The room is generous and modern in the way that Luxury Collection properties tend to be — neutral tones, a bed you sink into without ceremony, a balcony wide enough to eat breakfast on if you're the kind of person who steals a croissant from the buffet. (I am that person.) The view pulls you straight out to sea, and in the early morning, before the jet skis start their daily assault, you can hear the water from bed. There's a minibar, a Nespresso machine, the usual suspects. The bathroom is sleek, all glass and stone, with one notable exception: the showerhead delivers water with the enthusiasm of a garden hose that's been stepped on. Not broken, exactly. Just underwhelming. It's the kind of thing you notice on the first morning and then spend the rest of the stay having imaginary arguments with the plumber about.

Breakfast, though — breakfast is where the Parklane stops being a large resort and starts feeling like someone actually thought about what you'd want to eat at eight in the morning. The spread is Cypriot in the best sense: halloumi grilled to order, fresh za'atar flatbread, bowls of labneh alongside the usual continental lineup. There's a man who appears every morning at the egg station with the same order — scrambled, soft, with tomatoes — delivered with a nod so precise it could be choreographed. I never learn his name, but I think about his breakfast routine more than I should.

Limassol doesn't try to charm you all at once. It lets you find the good stuff on the second walk, the third coffee, the wrong turn past the fish market.

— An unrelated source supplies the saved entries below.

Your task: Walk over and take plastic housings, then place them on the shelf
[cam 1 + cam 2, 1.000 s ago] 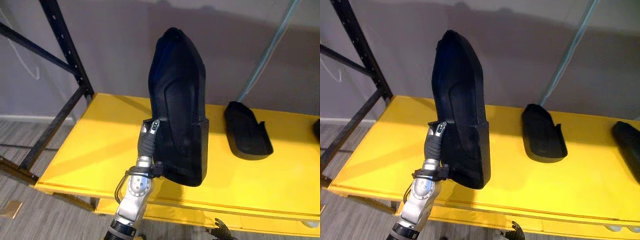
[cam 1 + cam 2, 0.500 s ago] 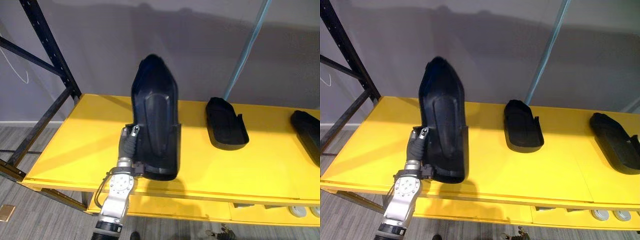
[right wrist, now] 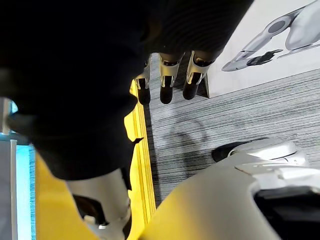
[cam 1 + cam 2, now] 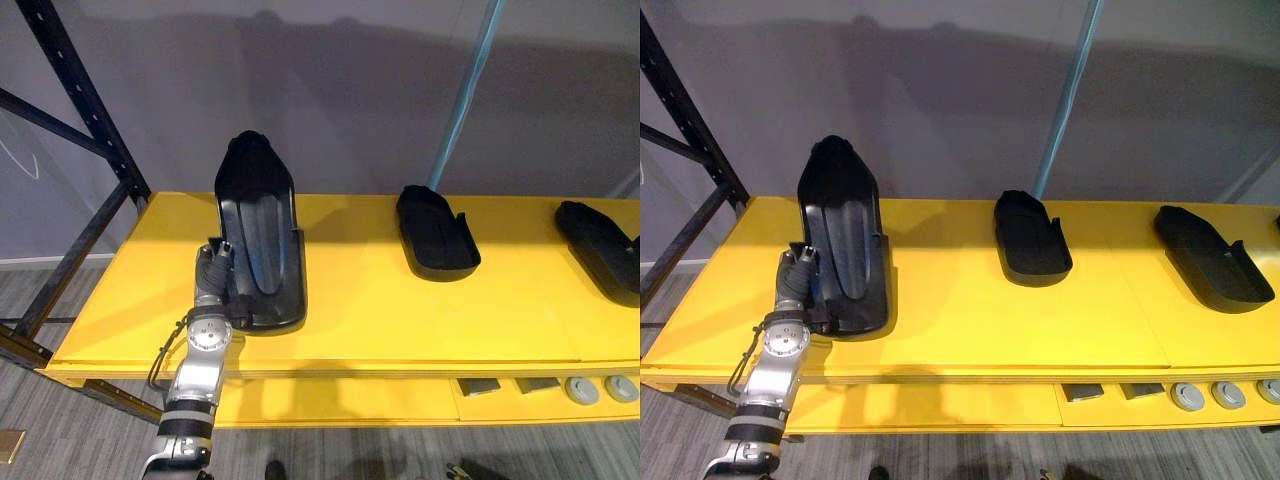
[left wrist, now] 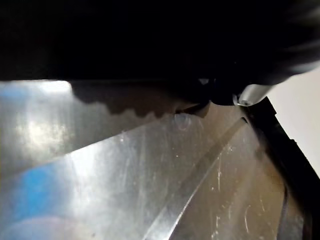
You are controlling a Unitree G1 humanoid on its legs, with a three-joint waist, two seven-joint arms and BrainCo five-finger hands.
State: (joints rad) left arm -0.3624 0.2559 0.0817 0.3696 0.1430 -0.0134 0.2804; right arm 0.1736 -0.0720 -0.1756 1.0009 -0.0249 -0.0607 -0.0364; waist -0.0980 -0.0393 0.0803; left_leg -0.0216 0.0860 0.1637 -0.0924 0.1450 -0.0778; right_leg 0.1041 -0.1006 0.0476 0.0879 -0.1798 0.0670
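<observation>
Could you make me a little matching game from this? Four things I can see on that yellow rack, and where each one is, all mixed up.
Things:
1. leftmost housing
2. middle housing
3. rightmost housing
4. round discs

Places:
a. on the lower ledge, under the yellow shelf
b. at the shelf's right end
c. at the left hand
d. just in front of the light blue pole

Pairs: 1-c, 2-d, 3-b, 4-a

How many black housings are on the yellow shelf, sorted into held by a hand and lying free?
Black housing held at its edge by the left hand: 1
Lying free, the middle housing and the right housing: 2
Total: 3
</observation>
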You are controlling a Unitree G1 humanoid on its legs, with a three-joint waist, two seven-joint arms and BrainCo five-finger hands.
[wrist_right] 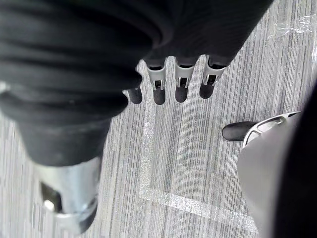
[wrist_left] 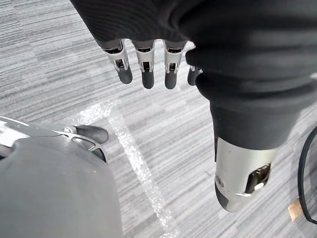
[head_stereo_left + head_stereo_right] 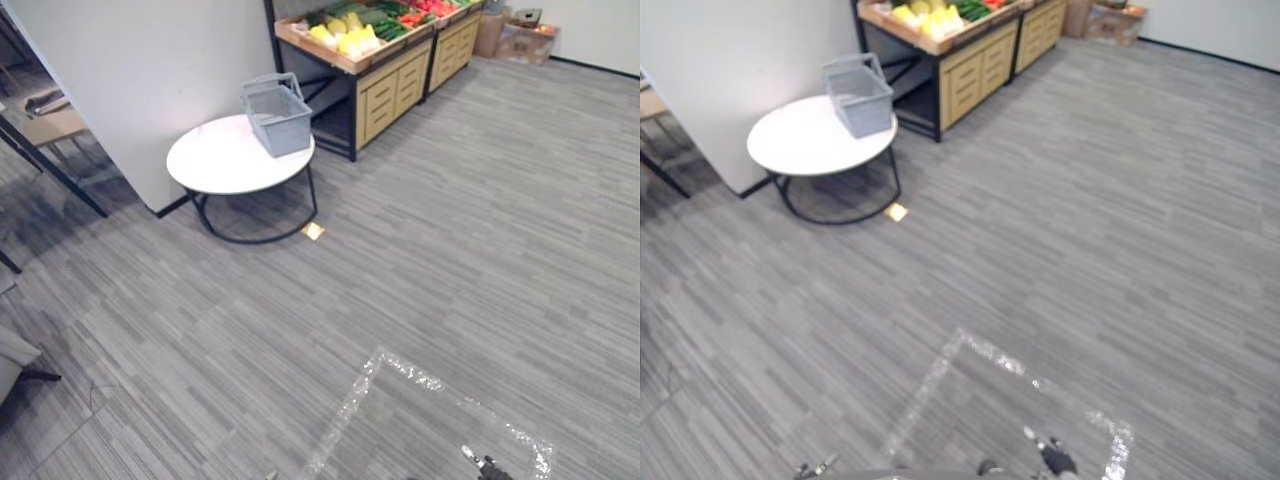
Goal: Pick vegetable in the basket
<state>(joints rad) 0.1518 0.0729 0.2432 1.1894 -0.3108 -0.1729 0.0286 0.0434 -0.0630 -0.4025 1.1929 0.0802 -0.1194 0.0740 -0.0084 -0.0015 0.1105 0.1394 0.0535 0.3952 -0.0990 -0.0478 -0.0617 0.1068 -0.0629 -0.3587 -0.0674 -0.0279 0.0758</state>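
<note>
A grey plastic basket (image 3: 277, 115) with its handle up stands on the right part of a round white table (image 3: 215, 160), far ahead on the left. Behind it a wooden stand (image 3: 385, 90) holds yellow, green and red vegetables (image 3: 345, 38). The basket looks empty from here. My left hand (image 2: 147, 62) hangs above the grey floor with its fingers straight and nothing in it. My right hand (image 1: 181, 82) hangs the same way, open and empty, far from the table.
A white partition wall (image 3: 130, 70) stands left of the table. A small yellow tag (image 3: 313, 231) lies by the table's black legs. Silver tape marks a square (image 3: 400, 375) on the carpet close by. Cardboard boxes (image 3: 520, 35) sit at the back right.
</note>
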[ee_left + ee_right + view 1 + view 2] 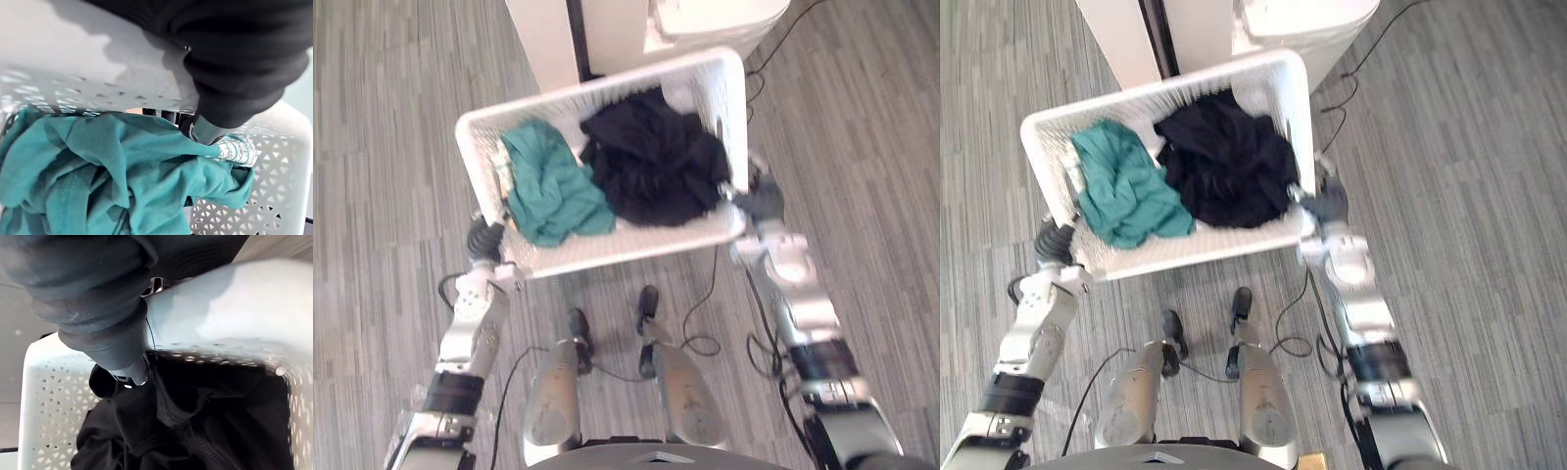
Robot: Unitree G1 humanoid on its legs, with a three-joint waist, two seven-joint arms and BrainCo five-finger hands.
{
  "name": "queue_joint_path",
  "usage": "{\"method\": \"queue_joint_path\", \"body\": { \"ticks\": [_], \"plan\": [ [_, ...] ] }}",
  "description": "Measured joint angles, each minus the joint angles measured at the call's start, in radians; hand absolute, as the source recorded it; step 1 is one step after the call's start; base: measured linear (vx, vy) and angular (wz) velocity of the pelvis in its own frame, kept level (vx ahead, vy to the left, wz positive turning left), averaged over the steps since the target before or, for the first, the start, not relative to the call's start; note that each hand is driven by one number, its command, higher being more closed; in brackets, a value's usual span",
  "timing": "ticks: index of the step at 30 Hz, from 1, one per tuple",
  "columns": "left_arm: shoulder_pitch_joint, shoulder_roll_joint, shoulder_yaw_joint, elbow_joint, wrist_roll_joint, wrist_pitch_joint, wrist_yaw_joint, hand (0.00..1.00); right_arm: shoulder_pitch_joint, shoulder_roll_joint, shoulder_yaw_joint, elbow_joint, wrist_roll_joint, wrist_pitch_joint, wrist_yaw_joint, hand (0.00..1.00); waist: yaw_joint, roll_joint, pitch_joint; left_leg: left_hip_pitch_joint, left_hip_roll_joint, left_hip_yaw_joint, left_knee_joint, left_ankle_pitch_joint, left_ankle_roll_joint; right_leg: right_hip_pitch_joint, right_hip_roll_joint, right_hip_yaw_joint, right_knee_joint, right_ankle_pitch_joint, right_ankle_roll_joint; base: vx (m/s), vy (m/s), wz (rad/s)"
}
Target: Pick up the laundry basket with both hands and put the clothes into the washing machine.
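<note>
Left robot hand [485, 238] and right robot hand [761, 199] clamped side rims of the laundry basket [607, 90], centre frame, clothes [651, 157] inside; it needed level carrying to the washing machine [715, 20] at top.

- The floor [862, 147] is covered in narrow grey planks with a streaked, wood-grain look, laid in staggered rows
- A white upright unit [543, 39] stands on the floor at the far edge, with a dark vertical strip [576, 34] down its face
- The light is bright and even, with only soft shadows on the floor
</note>
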Motion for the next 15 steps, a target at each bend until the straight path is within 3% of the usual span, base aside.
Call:
{"method": "queue_joint_path", "body": {
  "ticks": [3, 4, 5, 7, 8, 10, 12, 13, 14, 15],
  "plan": [
    [0.108, -0.024, -0.014, -0.052, 0.044, 0.016, -0.015, 1.0, 0.125, 0.061, -0.038, -0.022, 0.0, -0.004, 0.035, 1.0, -0.006, -0.001, -0.027, 0.027, 0.029, 0.034, 0.059, -0.052, -0.002, 0.017, 0.025, 0.042, 0.026, -0.016, 0.005, 0.05, 0.05, -0.53],
    [0.164, -0.035, -0.018, -0.075, 0.072, 0.029, -0.018, 1.0, 0.185, 0.09, -0.045, -0.022, 0.0, -0.003, 0.051, 1.0, -0.005, -0.002, -0.046, 0.038, 0.054, 0.038, 0.13, -0.101, -0.007, 0.012, 0.05, 0.087, 0.068, -0.031, 0.0, 0.04, 0.037, -0.9],
    [0.184, -0.035, -0.018, -0.082, 0.079, 0.029, -0.018, 1.0, 0.197, 0.101, -0.047, -0.022, 0.0, -0.003, 0.059, 1.0, 0.0, -0.002, -0.046, 0.046, 0.055, 0.002, 0.161, -0.123, -0.008, 0.012, 0.063, 0.115, 0.092, -0.042, 0.002, 0.02, 0.081, -1.55],
    [0.28, -0.047, -0.028, -0.117, 0.1, 0.029, -0.018, 1.0, 0.247, 0.132, -0.057, -0.022, 0.0, -0.003, 0.083, 1.0, 0.011, 0.007, -0.076, 0.08, 0.009, -0.269, 0.246, -0.237, -0.022, 0.006, 0.134, 0.273, 0.143, -0.07, 0.02, -0.08, 0.131, -2.04],
    [0.287, -0.049, -0.035, -0.117, 0.1, 0.029, -0.019, 1.0, 0.258, 0.135, -0.061, -0.022, 0.0, -0.003, 0.084, 1.0, 0.007, 0.009, -0.086, 0.083, 0.005, -0.278, 0.249, -0.25, -0.034, 0.006, 0.141, 0.287, 0.141, -0.07, 0.023, -0.12, 0.181, -1.7],
    [0.304, -0.044, -0.086, -0.11, 0.12, 0.029, -0.032, 1.0, 0.326, 0.155, -0.107, -0.023, 0.0, -0.005, 0.098, 1.0, -0.031, 0.001, -0.131, 0.108, -0.025, -0.261, 0.241, -0.284, -0.017, 0.021, 0.151, 0.381, 0.097, -0.069, 0.059, -0.08, 0.226, -1.11],
    [0.329, -0.039, -0.149, -0.092, 0.137, 0.029, -0.065, 1.0, 0.402, 0.18, -0.168, -0.045, -0.001, -0.013, 0.105, 1.0, -0.078, -0.017, -0.18, 0.129, -0.052, -0.139, 0.21, -0.265, 0.021, 0.024, 0.147, 0.532, 0.014, -0.039, 0.098, -0.07, 0.27, -1.59],
    [0.332, -0.041, -0.16, -0.085, 0.137, 0.03, -0.074, 1.0, 0.416, 0.18, -0.181, -0.057, -0.006, -0.014, 0.104, 1.0, -0.091, -0.018, -0.187, 0.127, -0.053, -0.098, 0.209, -0.263, 0.031, 0.016, 0.142, 0.549, -0.006, -0.043, 0.094, -0.09, 0.24, -1.86],
    [0.323, -0.04, -0.182, -0.062, 0.137, 0.031, -0.086, 1.0, 0.43, 0.184, -0.207, -0.071, -0.029, -0.016, 0.101, 1.0, -0.104, -0.011, -0.189, 0.129, -0.044, -0.014, 0.183, -0.238, 0.076, -0.009, 0.125, 0.507, -0.024, -0.087, 0.037, -0.11, 0.196, -2.06],
    [0.315, -0.039, -0.19, -0.041, 0.137, 0.043, -0.104, 1.0, 0.436, 0.211, -0.232, -0.073, -0.041, -0.015, 0.096, 1.0, -0.105, -0.011, -0.188, 0.149, -0.034, 0.086, 0.134, -0.225, 0.099, -0.071, 0.086, 0.296, 0.046, -0.11, -0.005, -0.13, 0.218, -2.39]
  ]
}}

The spa is the kind of place that justifies its existence by the simple fact that you walk in tense and walk out not tense. The gym is well-equipped and mercifully uncrowded — I suspect most guests prefer the pool to the treadmill, which is the correct instinct on a Cypriot afternoon. But the real argument for staying here isn't inside the resort. It's the fact that Limassol's old town is a fifteen-minute walk east along the promenade, past the sculpture park and the municipal gardens. The old castle — the one where Richard the Lionheart supposedly married Berengaria of Navarre in 1191, a fact every local will tell you exactly once — sits at the edge of a neighborhood of narrow streets, where wine bars have started colonizing the ground floors of Ottoman-era buildings.

Walk past the castle and you'll hit the covered market on Anexartisias street, where a shop called To Patrikon sells commandaria — Cyprus's sweet dessert wine, which has been made here for longer than most European countries have existed. A small bottle runs about $14. The woman behind the counter will let you taste two before you buy, and she'll tell you the one on the left is better, and she'll be right. The Parklane's concierge will point you toward fancier restaurants, and some of them are good, but the souvlaki from Kipriakon near the old port — eaten standing up, napkin tucked into your collar like a bib — is the meal you'll actually remember.

Walking out into the morning

On the last morning, I take the promenade east one more time. The light is different now — sharper, less forgiving, the kind of Mediterranean morning light that makes everything look like it's been freshly rinsed. A fisherman is untangling line near the old port. Two kids on bikes race past a shuttered kiosk. Limassol feels like a city that's still deciding what it wants to be, caught between the construction cranes and the castle, between the bottle-service beach clubs and the old men playing tavli outside the kafenion on Saripolou square. The 30 bus back to Larnaca airport leaves from the stop on Spyrou Araouzou street every couple of hours. I check the schedule three times. I still almost miss it.

Rooms at the Parklane start around $292 a night in shoulder season, climbing steeply in July and August. For that, you get the pools, the beach, the breakfast spread, and a showerhead that will teach you patience. Fly into Larnaca; the taxi runs about $58, or arrange a transfer through the hotel.